Observation data Epoch J2000 Equinox ICRS
- Constellation: Phoenix
- Right ascension: 01^{h} 15^{m} 11.12143^{s}
- Declination: −45° 31′ 53.9926″
- Apparent magnitude (V): 4.95

Characteristics
- Evolutionary stage: main sequence
- Spectral type: F9 V Fe+0.4
- U−B color index: +0.09
- B−V color index: +0.57

Astrometry
- Radial velocity (R_{v}): +11.90±0.12 km/s
- Proper motion (μ): RA: +665.086 mas/yr Dec.: +178.070 mas/yr
- Parallax (π): 65.5270±0.0704 mas
- Distance: 49.77 ± 0.05 ly (15.26 ± 0.02 pc)
- Absolute magnitude (M_{V}): 4.07

Details
- Mass: 1.15+0.03 −0.04 M_{☉}
- Radius: 1.26±0.02 R_{☉}
- Luminosity: 2.00+0.10 −0.09 L_{☉}
- Surface gravity (log g): 4.340±0.030 cgs
- Temperature: 6,116+46 −51 K
- Metallicity [Fe/H]: +0.16±0.06 dex
- Rotational velocity (v sin i): 3.7±0.5 km/s
- Age: 3.9+1.7 −0.9 Gyr
- Other designations: CD−46°346, GCTP 257.00, Gl 55, HD 7570, HIP 5862, HR 370, LHS 1220, LTT 696, SAO 215428

Database references
- SIMBAD: data

= Nu Phoenicis =

Star in the constellation Phoenix

Nu Phoenicis is a star in the southern constellation of Phoenix. It is visible to the naked eye with an apparent visual magnitude of 4.95. This is a solar analogue, meaning its observed properties appear similar to the Sun, although it is somewhat more massive. At a distance of around 49.5 light years, this star is located relatively near the Sun.

Based on observations of excess infrared radiation from this star, it may possess a dust ring that extends outward several AU from an inner edge starting at 10 AU.

==Properties==

This is an F-type main-sequence star with a spectral type of F9V Fe+0.4, indicating it is similar to the Sun but somewhat hotter and more luminous. The notation 'Fe+0.4' indicates strong iron absorption lines; the star is indeed metal-rich, with an iron abundance 45% greater than the Sun's. Nu Phoenicis has 1.15 times the solar mass and a radius of 1.26 times the solar radius. It is shining with 2.00 times the solar luminosity at an effective temperature of 6,116 K.

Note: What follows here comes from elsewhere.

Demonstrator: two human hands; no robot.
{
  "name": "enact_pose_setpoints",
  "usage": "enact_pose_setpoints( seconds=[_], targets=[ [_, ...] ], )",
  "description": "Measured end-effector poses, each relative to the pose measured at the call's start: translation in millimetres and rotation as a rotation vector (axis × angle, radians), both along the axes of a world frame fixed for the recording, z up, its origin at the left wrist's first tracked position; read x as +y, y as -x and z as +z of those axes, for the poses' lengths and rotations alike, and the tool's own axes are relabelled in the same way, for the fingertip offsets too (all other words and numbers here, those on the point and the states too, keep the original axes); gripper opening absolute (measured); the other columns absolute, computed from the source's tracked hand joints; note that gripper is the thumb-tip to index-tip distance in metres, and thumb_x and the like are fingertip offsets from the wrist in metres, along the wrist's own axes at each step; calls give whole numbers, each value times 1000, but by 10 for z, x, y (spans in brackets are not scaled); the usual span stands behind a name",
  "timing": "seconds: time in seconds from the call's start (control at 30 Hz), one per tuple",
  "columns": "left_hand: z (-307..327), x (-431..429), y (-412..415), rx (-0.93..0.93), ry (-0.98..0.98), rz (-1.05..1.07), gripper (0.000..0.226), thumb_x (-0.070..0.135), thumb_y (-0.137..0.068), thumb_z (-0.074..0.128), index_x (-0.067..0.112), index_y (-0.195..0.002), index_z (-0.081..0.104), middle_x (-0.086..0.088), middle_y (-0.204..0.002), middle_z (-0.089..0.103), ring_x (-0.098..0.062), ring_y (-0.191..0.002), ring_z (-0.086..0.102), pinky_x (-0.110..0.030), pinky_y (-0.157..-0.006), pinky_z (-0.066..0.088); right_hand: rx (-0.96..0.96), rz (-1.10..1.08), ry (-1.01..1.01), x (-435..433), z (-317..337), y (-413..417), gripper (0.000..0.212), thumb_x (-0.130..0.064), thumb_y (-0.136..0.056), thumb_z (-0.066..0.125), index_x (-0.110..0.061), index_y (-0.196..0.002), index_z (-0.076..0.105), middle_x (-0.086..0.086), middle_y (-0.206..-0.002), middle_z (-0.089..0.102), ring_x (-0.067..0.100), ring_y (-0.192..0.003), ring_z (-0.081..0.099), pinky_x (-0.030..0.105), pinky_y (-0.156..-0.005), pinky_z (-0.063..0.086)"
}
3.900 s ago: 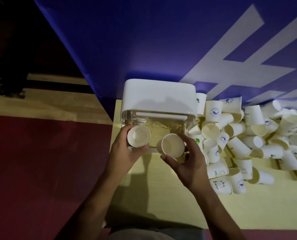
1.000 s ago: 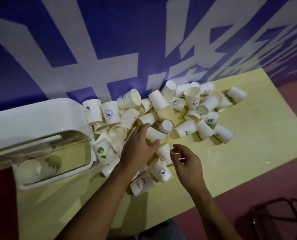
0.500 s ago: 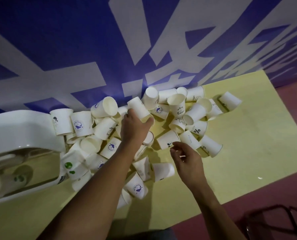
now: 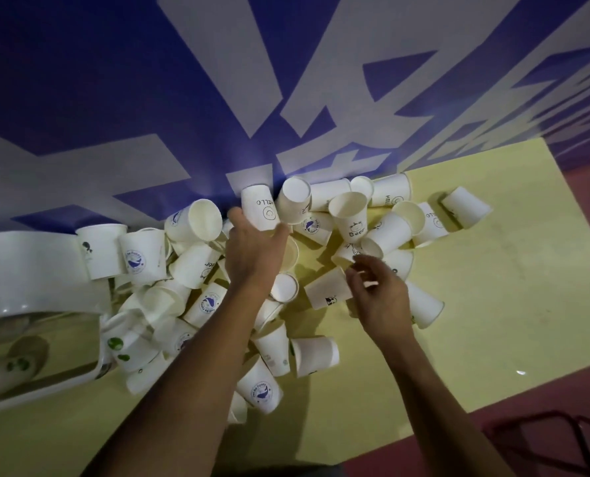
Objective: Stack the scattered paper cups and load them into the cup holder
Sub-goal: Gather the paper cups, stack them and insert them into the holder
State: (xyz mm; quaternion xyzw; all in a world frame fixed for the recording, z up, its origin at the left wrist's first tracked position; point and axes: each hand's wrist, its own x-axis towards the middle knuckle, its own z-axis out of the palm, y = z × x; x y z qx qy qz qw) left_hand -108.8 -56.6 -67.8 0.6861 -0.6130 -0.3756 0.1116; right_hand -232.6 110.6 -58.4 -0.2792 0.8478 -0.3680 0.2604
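Head view: smooth white tapered paper cups (image 4: 142,261), well over twenty and too overlapped for an exact count, lie heaped on a matte yellow table (image 4: 493,304). The left hand (image 4: 252,253) clasps the HELLO cup (image 4: 261,204), thumb and fingers round its wall. The right hand (image 4: 383,301), fingers curled, touches a toppled cup (image 4: 326,294) just left of it; whether it holds the cup cannot be confirmed. One glossy white cup holder (image 4: 28,266) with a clear window sits well left of both hands.

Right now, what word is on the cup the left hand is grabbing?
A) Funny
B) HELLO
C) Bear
B: the left hand grips a cup printed with HELLO and a little smiley face.
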Motion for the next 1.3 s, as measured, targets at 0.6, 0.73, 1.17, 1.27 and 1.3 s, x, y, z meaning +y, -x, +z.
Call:
enact_pose_setpoints(
  seconds=[0.6, 0.73, 1.17, 1.27, 1.3],
  targets=[
    [506, 409, -890, 167, 187, -130, 83, 46, -71, 89, 33, -140, 43, 12, -133, 43, -17, -128, 48, -37, -99, 49, 283, 162, -200, -954, -175, 532, 78, -52, -81, 79, -21, -144, 45, 5, -137, 60, 30, -127, 51, 51, -108, 32],
    [504, 420, -955, 178, 166, -119, 81, 47, -69, 90, 30, -135, 46, 16, -125, 43, -18, -122, 51, -43, -100, 51, 242, 138, -29, -779, 24, 361, 81, -47, -79, 83, -23, -145, 44, 3, -137, 54, 24, -124, 45, 45, -102, 42],
    [657, 565, -1452, 260, 201, -219, 76, 53, -74, 83, 29, -139, 51, 8, -140, 47, -10, -124, 48, -12, -88, 40, 14, 157, 224, -203, 606, -800, 74, -40, -81, 85, -34, -142, 44, -16, -139, 53, 10, -127, 50, 50, -97, 51],
    [682, 585, -1716, 285, 227, -211, 77, 52, -74, 84, 31, -139, 49, 10, -138, 48, -11, -124, 49, -27, -96, 46, 63, 204, 214, -191, 691, -1069, 79, -42, -78, 87, -35, -144, 44, -18, -141, 52, 6, -126, 50, 45, -96, 52],
    [690, 587, -1816, 287, 227, -205, 78, 51, -73, 85, 32, -139, 48, 11, -138, 49, -11, -124, 49, -30, -97, 46, 68, 206, 211, -197, 719, -1166, 81, -44, -76, 87, -37, -143, 44, -21, -140, 52, 4, -126, 49, 44, -96, 52]
  ],
)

Nu Phoenicis has a projected rotational velocity of 3.7 km/s, and a low chromospheric activity index (log R′_{HK} = −4.95). These values indicate that the star is not particularly young and has an age of a few billion years; empirical calibrations estimate from the rotational velocity an age of 2.4 billion years, and from the activity index an age of 5.67 billion years. Similarly, stellar evolution models estimate an age between 1 and 6 billion years, with a more probable value of 4.2 billion years.

Nu Phoenicis has no known companions, and is considered to be a single star. As a bright star similar to the Sun, it has been targeted in a number of studies searching for planets with the radial velocity method, but no detection has been made. High-precision observations with the HARPS spectrograph show that the radial velocity of the star has no significant variability, and is constant to 2.67 m/s, a value similar to the estimated jitter level of 2.48 m/s. The star has also been included in the observations of the Anglo-Australian Planet Search, which did not find Jupiter-analogs with periods up to 6,000 days.

Nu Phoenicis emits a significant amount of infrared excess, in comparison to the expected emission from the star's photosphere, indicating it has a circumstellar debris disk that is warmed by the star and emits thermal radiation. The excess has been detected in long wavelengths, between 30 and 100 μm, indicating relatively cold dust many astronomical units away from the star. Modeling the emission as a black body, the disk has an estimated temperature of 96 K and a radius of 12 AU, contributing to 0.00024% of the system's luminosity.